The speed of wire movement will determine if the step‐change is very shallow or very steep. When a consistent pullback speed is utilized, steep steps tend to represent focal disease while more shallow changes represent diffuse disease. Even in focal disease, the pressure steps can be small or large; a single stenosis may in fact cause several different areas of pressure change. If the wire is moved too quickly through the lesions such granularity may be lost, but the important aspect of observing the step will remain true.

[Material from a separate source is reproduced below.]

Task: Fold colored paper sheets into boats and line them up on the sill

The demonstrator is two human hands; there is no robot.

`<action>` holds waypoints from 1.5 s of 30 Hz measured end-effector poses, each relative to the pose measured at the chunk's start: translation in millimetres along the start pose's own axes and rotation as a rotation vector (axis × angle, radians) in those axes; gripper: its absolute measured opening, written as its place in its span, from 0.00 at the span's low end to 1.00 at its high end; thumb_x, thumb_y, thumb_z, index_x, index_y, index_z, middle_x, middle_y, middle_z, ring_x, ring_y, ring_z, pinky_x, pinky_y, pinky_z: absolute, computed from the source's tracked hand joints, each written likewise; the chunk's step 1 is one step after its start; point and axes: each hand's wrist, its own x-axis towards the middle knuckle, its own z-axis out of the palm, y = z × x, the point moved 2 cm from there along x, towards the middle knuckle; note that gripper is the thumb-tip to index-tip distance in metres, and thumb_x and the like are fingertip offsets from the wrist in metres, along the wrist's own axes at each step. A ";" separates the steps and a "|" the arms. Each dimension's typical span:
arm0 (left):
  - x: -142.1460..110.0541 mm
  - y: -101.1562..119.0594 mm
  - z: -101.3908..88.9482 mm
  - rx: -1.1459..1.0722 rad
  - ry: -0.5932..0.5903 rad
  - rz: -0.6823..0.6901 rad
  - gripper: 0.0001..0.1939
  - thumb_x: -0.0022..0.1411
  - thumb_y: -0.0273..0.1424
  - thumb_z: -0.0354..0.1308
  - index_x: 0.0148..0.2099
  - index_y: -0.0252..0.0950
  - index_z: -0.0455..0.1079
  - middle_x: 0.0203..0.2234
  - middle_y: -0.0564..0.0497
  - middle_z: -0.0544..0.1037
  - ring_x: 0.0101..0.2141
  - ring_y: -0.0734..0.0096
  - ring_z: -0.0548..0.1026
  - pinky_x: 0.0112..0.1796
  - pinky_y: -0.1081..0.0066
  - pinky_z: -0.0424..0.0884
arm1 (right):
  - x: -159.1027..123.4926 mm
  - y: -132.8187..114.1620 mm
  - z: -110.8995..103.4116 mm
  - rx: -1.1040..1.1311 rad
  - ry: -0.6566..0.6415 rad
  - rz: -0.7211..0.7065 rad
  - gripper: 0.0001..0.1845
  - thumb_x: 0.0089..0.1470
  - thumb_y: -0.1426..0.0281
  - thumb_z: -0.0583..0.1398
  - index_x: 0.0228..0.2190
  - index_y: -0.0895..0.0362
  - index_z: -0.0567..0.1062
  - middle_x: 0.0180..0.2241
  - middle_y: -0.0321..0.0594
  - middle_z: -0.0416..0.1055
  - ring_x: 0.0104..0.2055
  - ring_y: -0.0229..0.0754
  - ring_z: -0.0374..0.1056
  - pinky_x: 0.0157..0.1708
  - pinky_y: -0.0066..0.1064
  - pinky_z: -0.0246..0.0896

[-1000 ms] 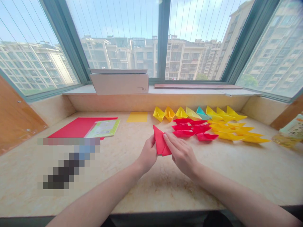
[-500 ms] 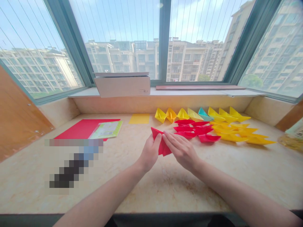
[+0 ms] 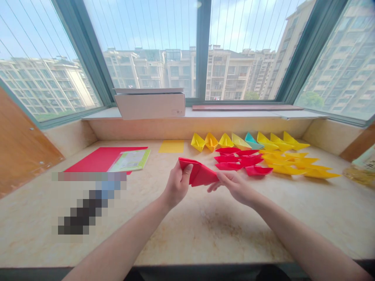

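A folded red paper piece (image 3: 200, 174) is lifted just above the stone counter (image 3: 187, 226), held between both my hands. My left hand (image 3: 176, 183) pinches its left end, thumb on top. Its right corner sits in the closed fingers of my right hand (image 3: 234, 185). Just beyond lie several finished red paper boats (image 3: 240, 160). Several yellow boats (image 3: 288, 162) spread to the right, and a row of yellow ones with one teal boat (image 3: 252, 140) stands along the back.
Red paper sheets (image 3: 96, 160) with a green booklet (image 3: 131, 160) on top lie at the left, a yellow sheet (image 3: 171, 146) behind the hands. A white box (image 3: 150, 104) sits on the window ledge. A bottle (image 3: 361, 168) is at the right edge.
The red piece has been lifted off the counter and turned flatter. My right hand went from pressing flat on it to gripping its right corner, and my left thumb came over the top.
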 end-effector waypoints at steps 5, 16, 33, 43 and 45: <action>-2.6 -2.3 -2.7 0.043 -0.026 0.102 0.19 0.70 0.43 0.47 0.41 0.33 0.70 0.33 0.45 0.79 0.35 0.63 0.76 0.38 0.67 0.70 | 3.5 1.5 1.7 0.087 -0.019 0.014 0.26 0.61 0.50 0.56 0.38 0.61 0.80 0.34 0.48 0.81 0.36 0.49 0.79 0.39 0.40 0.73; -1.1 -1.1 6.4 -0.268 -0.101 -0.062 0.20 0.62 0.46 0.60 0.41 0.32 0.72 0.34 0.45 0.80 0.35 0.62 0.77 0.37 0.67 0.73 | -2.4 -6.9 -7.6 -0.362 0.219 -0.216 0.21 0.67 0.62 0.51 0.30 0.56 0.79 0.30 0.42 0.81 0.32 0.42 0.77 0.33 0.30 0.67; -0.8 -0.2 10.4 -0.316 -0.521 -0.235 0.25 0.61 0.50 0.58 0.40 0.29 0.71 0.18 0.46 0.79 0.20 0.65 0.78 0.24 0.71 0.73 | -6.0 -11.3 -2.5 -0.285 -0.065 -0.063 0.32 0.69 0.56 0.46 0.23 0.60 0.76 0.20 0.41 0.78 0.22 0.37 0.73 0.24 0.23 0.63; -6.6 3.1 24.4 -0.286 -0.229 -0.247 0.25 0.64 0.40 0.59 0.59 0.37 0.61 0.55 0.39 0.71 0.46 0.60 0.78 0.42 0.63 0.78 | -1.5 -3.8 9.7 -0.945 0.215 -0.212 0.23 0.66 0.60 0.52 0.26 0.57 0.76 0.22 0.40 0.76 0.21 0.39 0.69 0.22 0.29 0.50; -9.3 4.0 24.9 -0.275 -0.277 -0.218 0.24 0.66 0.39 0.56 0.60 0.36 0.60 0.53 0.40 0.74 0.50 0.58 0.76 0.46 0.61 0.76 | -2.2 -5.3 13.0 -0.957 0.172 -0.212 0.19 0.65 0.59 0.54 0.29 0.56 0.76 0.24 0.41 0.77 0.24 0.41 0.70 0.24 0.29 0.52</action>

The iFR‐Pullback trace is made up of two separate lines: (i) the dotted line, which represents the raw iFR value at the given location, and (ii) the solid line which represents a processed value that prevents the iFR‐Pullback line from falling below what has already been plotted. In many cases, both lines overlap and may not be visible. In some cases, it is possible to see that the dotted line falls significantly at the outlet of a stenosis before returning to the solid line. This represents a pressure‐recovery phenomenon as the sensor moves through a stenosis. It should also be noted that if there is a whipping artefact or ectopic, then the solid line may move artificially. Since it will always continue from the highest value, then these events can make the pressure trace less reliable for calculation of post‐PCI iFR results. In these situations, the dotted line should be assessed as this will return to the true live value.